2021-01-20 12:44:50,090 WARNING util.py:150 -- Processing trial results took 111.170 s, which may be a performance bottleneck. Please consider reporting results less frequently to Ray Tune.
2021-01-20 12:44:50,090 WARNING util.py:150 -- The `process_trial` operation took 111.170 s, which may be a performance bottleneck.

I saw speed ups after reducing the config file to tuneable hyper parameters only. I am using tune.with_parameters.

I also tried setting reporting frequency to 500s, but still getting the same issue.

My guess is that tune is using up a lot of time on checkpointing every validation loop?

Would creating a callback that only saves a checkpoint if performance improves on a metric be a viable solution?

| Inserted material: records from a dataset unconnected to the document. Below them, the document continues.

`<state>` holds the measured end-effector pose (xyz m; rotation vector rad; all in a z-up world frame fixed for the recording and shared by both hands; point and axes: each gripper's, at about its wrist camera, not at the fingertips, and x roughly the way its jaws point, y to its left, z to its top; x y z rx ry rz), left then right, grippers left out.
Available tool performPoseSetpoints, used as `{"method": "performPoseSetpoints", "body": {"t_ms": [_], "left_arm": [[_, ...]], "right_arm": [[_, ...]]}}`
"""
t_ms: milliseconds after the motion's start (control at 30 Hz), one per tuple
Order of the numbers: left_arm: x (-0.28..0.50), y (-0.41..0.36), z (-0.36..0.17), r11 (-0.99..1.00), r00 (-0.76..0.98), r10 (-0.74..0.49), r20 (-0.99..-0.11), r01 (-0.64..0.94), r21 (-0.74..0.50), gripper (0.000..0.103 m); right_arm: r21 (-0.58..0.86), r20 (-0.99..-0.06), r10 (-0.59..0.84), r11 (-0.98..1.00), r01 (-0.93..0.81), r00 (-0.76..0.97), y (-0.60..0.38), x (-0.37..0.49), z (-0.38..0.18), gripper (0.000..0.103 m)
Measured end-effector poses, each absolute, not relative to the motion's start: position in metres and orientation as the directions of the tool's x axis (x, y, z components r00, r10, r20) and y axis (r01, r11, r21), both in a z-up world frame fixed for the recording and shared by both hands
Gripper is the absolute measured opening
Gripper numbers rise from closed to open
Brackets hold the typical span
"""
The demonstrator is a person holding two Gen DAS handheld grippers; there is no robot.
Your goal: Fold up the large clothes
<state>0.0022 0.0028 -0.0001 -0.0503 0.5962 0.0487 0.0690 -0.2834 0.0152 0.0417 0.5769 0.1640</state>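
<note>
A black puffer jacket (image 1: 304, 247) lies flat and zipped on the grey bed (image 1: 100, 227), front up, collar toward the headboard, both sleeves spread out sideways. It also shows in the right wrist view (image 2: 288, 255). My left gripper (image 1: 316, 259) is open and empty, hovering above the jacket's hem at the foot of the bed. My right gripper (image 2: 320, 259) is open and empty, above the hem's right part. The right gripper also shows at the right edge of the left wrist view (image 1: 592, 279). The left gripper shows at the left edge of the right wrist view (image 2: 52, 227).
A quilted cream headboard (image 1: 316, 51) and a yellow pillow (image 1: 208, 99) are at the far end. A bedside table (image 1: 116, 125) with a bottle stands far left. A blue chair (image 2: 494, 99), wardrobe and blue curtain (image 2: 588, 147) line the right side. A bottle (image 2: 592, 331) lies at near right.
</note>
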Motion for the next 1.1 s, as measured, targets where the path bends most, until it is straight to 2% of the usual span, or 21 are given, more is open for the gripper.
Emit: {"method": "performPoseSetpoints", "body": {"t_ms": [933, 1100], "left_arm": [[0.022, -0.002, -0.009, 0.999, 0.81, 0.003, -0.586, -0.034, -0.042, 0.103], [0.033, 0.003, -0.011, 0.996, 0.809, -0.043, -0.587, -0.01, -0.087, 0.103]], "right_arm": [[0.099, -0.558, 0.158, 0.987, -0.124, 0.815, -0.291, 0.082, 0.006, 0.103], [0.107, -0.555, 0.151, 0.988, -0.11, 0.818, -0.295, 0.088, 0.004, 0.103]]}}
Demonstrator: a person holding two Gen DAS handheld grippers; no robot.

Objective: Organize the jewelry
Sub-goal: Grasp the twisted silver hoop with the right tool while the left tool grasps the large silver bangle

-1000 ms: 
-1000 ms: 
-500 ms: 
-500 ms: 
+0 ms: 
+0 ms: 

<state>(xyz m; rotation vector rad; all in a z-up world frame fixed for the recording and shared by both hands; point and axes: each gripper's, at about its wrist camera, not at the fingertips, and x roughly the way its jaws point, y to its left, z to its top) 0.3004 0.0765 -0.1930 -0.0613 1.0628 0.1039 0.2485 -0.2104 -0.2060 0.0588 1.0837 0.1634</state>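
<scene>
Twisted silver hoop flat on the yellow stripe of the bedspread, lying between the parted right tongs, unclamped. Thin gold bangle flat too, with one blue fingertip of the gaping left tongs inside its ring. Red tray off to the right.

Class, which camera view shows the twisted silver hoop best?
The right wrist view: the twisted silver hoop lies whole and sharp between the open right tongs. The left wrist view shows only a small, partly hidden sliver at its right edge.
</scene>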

In addition, because checkpoints are so frequent and large, syncing from the worker node to head node likely takes a long time?
When turning off syncing on checkpoint, things go awry and the experiment will randomly break.

Hmm, what does your tune.run call look like? If you have a full example, I’d love to take a look at it/run it!

I think checkpointing might not be a big issue because we actually don’t block on the checkpointing event. It seems like on_trial_result as defined by your callback is the bottleneck – would it be possible to post that too?

Tune.run call looks like

analysis = tune.run(
        tune.with_parameters(
            models.trainers.train_ptl_checkpoint,
            checkpoint_dir=model_config["checkpoint_dir"], #none 
            model_config=model_config, # model specific parameters 
            num_epochs=num_epochs, 
            num_gpus=gpus_per_trial,
            report_on=report_on, # reporting frequency 
            checkpoint_on=report_on, # checkpointing frequency if different than reporting freq
        ),
        resources_per_trial={"cpu": cpus_per_trial, "gpu": gpus_per_trial},
        metric=model_config["metric"],
        mode=model_config["mode"],
        config=tune_config, #hyper parameters only 
        num_samples=num_samples, # 10 
        scheduler=scheduler, # optional trial scheduler 
        progress_reporter=reporter,
        name=model_config["experiment_name"],
        sync_config=sync_config, #docker sync config plus uploading to cloud storage 
        queue_trials=queue_trials, #true for distributed 
        fail_fast=True,
    )

The callbacks being used inside train_ptl_checkpoint

# setup tune report callbacks
    if report_on == checkpoint_on:
        callbacks = [
            TuneReportCheckpointCallback(
                metrics=model_config["metrics"],
                filename="checkpoint",
                on=checkpoint_on,
            )
        ]
    else:
        callbacks = [
            TuneReportCallback(metrics=model_config["metrics"], on=report_on),
            TuneReportCheckpointCallback(
                metrics=model_config["metrics"],
                filename="checkpoint",
                on=checkpoint_on,
            ),
        ]

Will try and share a full example or similar working example if possible,
When running locally I get the following output after every training iteation

2021-01-22 13:10:04,241 WARNING util.py:143 -- The process_trial_save operation took 97.929 s, which may be a performance bottleneck.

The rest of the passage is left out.